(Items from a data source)
═══

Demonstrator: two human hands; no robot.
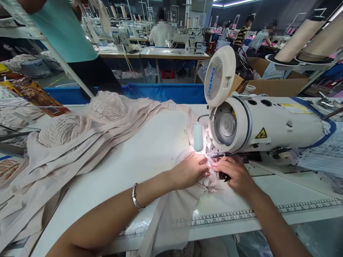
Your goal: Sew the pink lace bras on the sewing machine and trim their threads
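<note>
Head view: my left hand (190,170) and right hand (233,174) press flat, fingers spread, on the beige lace garment piece (206,184) under the sewing machine (257,123) needle at centre frame. I judge I'm mid-seam; next I must feed evenly. Bare table (150,150) lies left; the stack of lace pieces (80,132) fills the far left.

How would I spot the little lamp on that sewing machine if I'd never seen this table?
Find the big white sewing machine on the right of the table. At its left end, above the left hand, a small pale capsule-shaped lamp hangs on a thin bent stalk. Unlike the round disc above it, it is small and casts a glare onto the fabric.
</note>
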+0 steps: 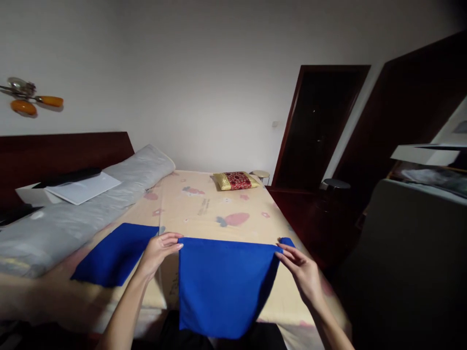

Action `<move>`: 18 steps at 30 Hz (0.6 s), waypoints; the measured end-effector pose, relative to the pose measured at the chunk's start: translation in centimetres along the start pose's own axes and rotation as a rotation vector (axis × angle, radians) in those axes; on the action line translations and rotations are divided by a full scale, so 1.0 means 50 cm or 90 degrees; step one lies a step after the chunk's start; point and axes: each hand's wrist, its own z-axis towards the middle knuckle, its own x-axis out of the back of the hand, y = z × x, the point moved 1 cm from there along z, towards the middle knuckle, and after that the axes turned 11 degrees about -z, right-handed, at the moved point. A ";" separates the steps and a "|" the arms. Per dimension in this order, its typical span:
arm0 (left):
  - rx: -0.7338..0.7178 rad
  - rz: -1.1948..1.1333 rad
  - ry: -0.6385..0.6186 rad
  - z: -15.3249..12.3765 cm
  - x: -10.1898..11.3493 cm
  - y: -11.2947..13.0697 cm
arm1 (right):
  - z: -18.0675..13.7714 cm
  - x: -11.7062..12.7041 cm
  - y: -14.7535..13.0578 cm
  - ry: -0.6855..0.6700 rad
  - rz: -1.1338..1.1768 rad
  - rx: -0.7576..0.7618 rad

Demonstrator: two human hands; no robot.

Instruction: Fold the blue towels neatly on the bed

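A bright blue cloth [222,282] lies spread on the bed [204,204] in front of me, its near edge hanging over the bed's side. My left hand [158,250] pinches its far left corner. My right hand [299,267] pinches its far right corner, where a small flap of cloth sticks up past the fingers. A second blue cloth [116,255], folded flat, lies on the sheet just left of my left hand.
The bed has a cream sheet with pink and blue prints. A long grey bolster [83,204] runs along the dark headboard, with white paper [83,187] on it. A small red and gold pillow [236,180] lies far back. Dark door and furniture stand right.
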 end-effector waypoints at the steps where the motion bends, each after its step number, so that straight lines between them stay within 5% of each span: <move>1: -0.012 0.016 0.003 -0.003 0.000 0.003 | -0.002 0.004 0.002 0.000 -0.011 0.005; 18: -0.226 0.216 0.046 -0.019 -0.007 0.032 | -0.004 0.041 -0.004 -0.010 -0.130 0.109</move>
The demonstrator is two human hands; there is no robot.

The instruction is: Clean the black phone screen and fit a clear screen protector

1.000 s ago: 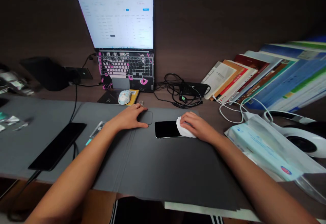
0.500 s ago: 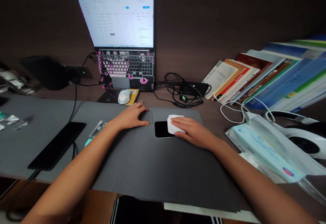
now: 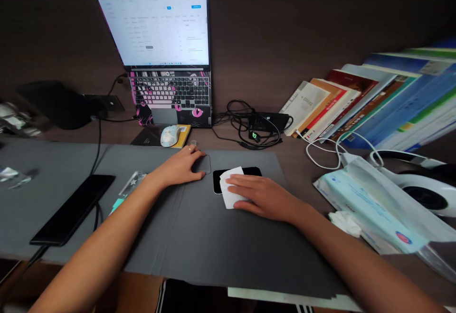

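Observation:
A black phone (image 3: 249,172) lies face up on a dark grey mat (image 3: 221,237). My right hand (image 3: 261,195) presses a white wipe (image 3: 230,190) flat against the phone's left end, fingers stretched over it. The wipe hangs over the phone's near edge onto the mat. My left hand (image 3: 183,166) rests palm down on the mat just left of the phone, fingertips on a small dark square pad (image 3: 203,165).
An open laptop (image 3: 167,56) stands at the back with a mouse (image 3: 170,136) before it. A tablet (image 3: 73,208) lies at left, tangled cables (image 3: 254,130) behind the mat, leaning books (image 3: 359,104) and a wipes packet (image 3: 370,208) at right.
My right hand has slid the wipe leftward along the phone, from its right end to its left end. The left hand has stayed on the pad.

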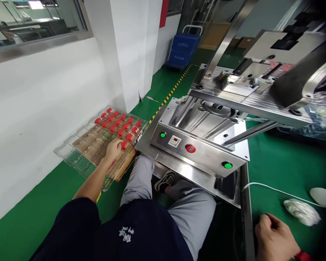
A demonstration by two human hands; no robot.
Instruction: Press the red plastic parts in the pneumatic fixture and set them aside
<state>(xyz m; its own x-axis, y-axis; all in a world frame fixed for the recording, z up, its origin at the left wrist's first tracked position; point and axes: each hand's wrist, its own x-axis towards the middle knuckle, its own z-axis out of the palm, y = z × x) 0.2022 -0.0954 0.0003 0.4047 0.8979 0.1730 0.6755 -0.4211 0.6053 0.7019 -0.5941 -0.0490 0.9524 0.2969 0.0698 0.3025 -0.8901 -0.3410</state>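
Note:
My left hand (114, 150) reaches over a clear plastic tray (67, 145) on my left, its fingers closed around a small red plastic part (124, 145) at the tray's near right side. More red parts (112, 128) sit in rows across the far half of that tray. The pockets on its nearer left side hold no red parts. On the lower right, my right hand (275, 235) is closed with the fingers curled in beside the machine's edge. Whatever may be between those fingers is hidden.
A metal press (217, 108) stands in front of me, with a control panel (190, 146) bearing green buttons and a red one. Its fixture (241, 85) is on the upper plate. A white cable (279, 190) and a crumpled white bundle (302, 212) lie right. Blue crates (183, 50) stand behind.

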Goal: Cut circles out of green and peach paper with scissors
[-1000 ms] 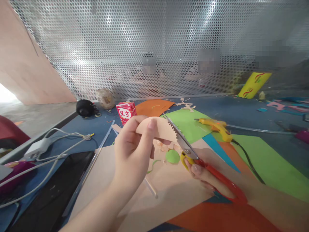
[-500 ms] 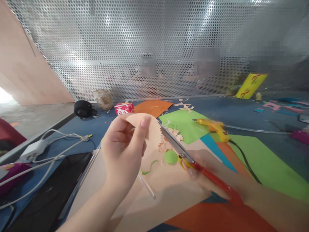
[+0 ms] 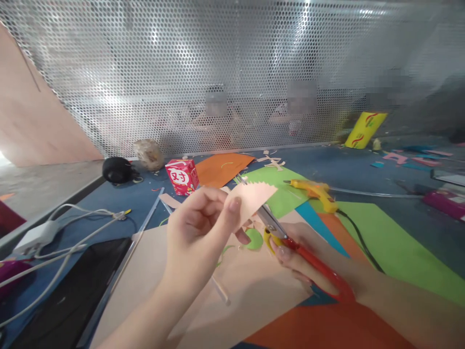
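My left hand pinches a small peach paper cutout with a zigzag upper edge, held up above the table. My right hand grips red-and-yellow scissors whose blades reach behind the cutout. Below lie a large peach sheet with a small green paper disc, paper scraps and a thin white stick.
Green, orange and blue paper sheets cover the blue table. A yellow glue gun with a black cord lies right of centre. A red carton, a black object, white charger cables and a black tablet sit left. Perforated metal screen behind, people beyond it.
My left hand has turned the peach cutout, so its zigzag edge now faces up. The scissors stayed at the cutout, shifting slightly left and behind it.
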Action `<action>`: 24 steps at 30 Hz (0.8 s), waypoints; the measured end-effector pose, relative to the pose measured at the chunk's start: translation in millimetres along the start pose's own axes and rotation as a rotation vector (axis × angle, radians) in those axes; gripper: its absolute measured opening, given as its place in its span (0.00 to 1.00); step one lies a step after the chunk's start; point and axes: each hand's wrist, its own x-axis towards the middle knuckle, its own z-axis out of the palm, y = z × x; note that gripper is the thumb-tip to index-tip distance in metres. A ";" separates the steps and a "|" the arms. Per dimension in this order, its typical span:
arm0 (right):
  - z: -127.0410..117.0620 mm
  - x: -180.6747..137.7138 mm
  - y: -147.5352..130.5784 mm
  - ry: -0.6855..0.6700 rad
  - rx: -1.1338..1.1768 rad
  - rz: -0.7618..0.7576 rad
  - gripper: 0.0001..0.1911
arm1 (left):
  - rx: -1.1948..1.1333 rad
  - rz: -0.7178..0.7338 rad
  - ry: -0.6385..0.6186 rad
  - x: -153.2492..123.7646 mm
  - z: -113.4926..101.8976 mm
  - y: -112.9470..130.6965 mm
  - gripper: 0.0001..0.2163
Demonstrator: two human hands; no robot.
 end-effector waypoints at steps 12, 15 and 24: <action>0.8 -0.1 -2.4 0.030 -0.041 0.017 0.15 | -0.026 -0.035 -0.181 2.4 -2.7 -7.4 0.09; 2.2 2.7 2.1 0.117 0.078 0.133 0.19 | 0.021 -0.039 -0.178 4.3 -3.2 -8.6 0.10; -1.3 12.5 15.4 0.296 0.191 0.089 0.19 | 0.135 -0.043 -0.003 9.7 -2.0 -12.2 0.08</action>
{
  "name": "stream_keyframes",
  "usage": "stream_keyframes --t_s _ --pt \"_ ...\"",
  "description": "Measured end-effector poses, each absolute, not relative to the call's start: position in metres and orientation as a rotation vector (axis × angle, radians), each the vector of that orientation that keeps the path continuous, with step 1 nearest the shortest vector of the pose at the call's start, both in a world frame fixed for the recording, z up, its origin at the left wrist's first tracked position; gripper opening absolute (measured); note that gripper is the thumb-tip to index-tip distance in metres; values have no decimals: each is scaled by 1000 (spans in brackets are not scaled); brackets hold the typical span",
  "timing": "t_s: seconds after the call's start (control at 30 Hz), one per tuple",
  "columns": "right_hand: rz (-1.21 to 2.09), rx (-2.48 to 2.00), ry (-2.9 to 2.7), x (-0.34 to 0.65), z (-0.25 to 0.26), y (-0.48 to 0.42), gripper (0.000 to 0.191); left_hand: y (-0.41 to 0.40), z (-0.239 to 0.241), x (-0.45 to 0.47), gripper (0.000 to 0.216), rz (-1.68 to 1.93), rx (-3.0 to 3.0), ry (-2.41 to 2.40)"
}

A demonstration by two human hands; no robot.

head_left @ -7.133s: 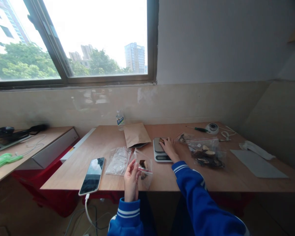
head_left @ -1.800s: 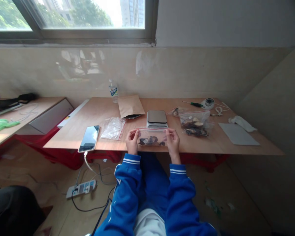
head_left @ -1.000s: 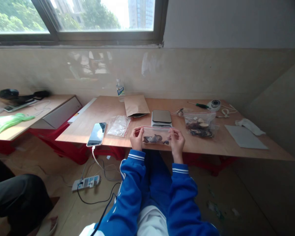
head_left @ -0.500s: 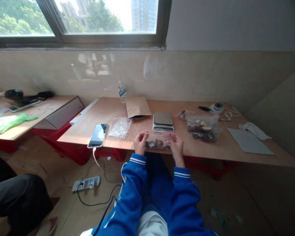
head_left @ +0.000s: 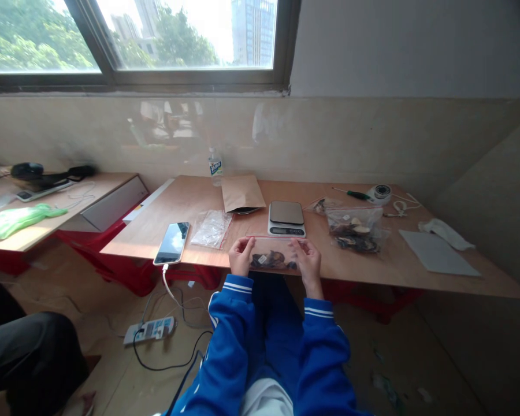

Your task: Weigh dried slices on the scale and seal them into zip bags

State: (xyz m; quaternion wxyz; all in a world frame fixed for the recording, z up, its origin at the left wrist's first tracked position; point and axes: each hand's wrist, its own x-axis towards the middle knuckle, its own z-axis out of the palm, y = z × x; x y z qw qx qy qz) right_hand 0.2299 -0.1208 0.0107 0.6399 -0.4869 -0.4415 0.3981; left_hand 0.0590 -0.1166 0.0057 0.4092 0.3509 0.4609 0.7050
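Both hands hold a small clear zip bag (head_left: 272, 254) with dark dried pieces inside, at the front edge of the wooden table (head_left: 199, 199). My left hand (head_left: 241, 256) pinches the bag's upper left corner. My right hand (head_left: 308, 261) pinches the red zip strip near its right end. A small digital scale (head_left: 286, 218) sits just behind the bag. A larger clear bag of dried pieces (head_left: 354, 230) lies to the right of the scale.
A phone (head_left: 172, 242) on a cable, an empty clear bag (head_left: 210, 228), a brown paper pouch (head_left: 241, 192) and a water bottle (head_left: 215, 167) lie left of the scale. A screwdriver (head_left: 350, 193), a grey sheet (head_left: 437, 252) and a power strip (head_left: 148, 331) are around. Another person's dark-clothed leg (head_left: 30, 352) is lower left.
Seven seconds ago my right hand was on the scale and only the left held the bag. Now both hands pinch its top; in the last second they lowered slightly toward the table edge.
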Motion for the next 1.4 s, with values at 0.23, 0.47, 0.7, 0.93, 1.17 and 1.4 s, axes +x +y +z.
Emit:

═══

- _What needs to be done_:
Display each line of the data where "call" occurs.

- _Exercise result_:
  "description": "Measured end-effector poses, each absolute, not relative to the call's start: position in metres and orientation as a rotation vector (axis × angle, radians), each the vector of that orientation that keeps the path continuous, with step 1 nearest the shortest vector of the pose at the call's start, both in a world frame fixed for the recording, z up, its origin at the left wrist's first tracked position; gripper opening absolute (measured); note that gripper is the thumb-tip to index-tip distance in metres; values have no decimals: each is scaled by 1000 (spans in brackets are not scaled); brackets hold the typical span",
  "timing": "t_s: seconds after the call's start (control at 30 Hz), one per tuple",

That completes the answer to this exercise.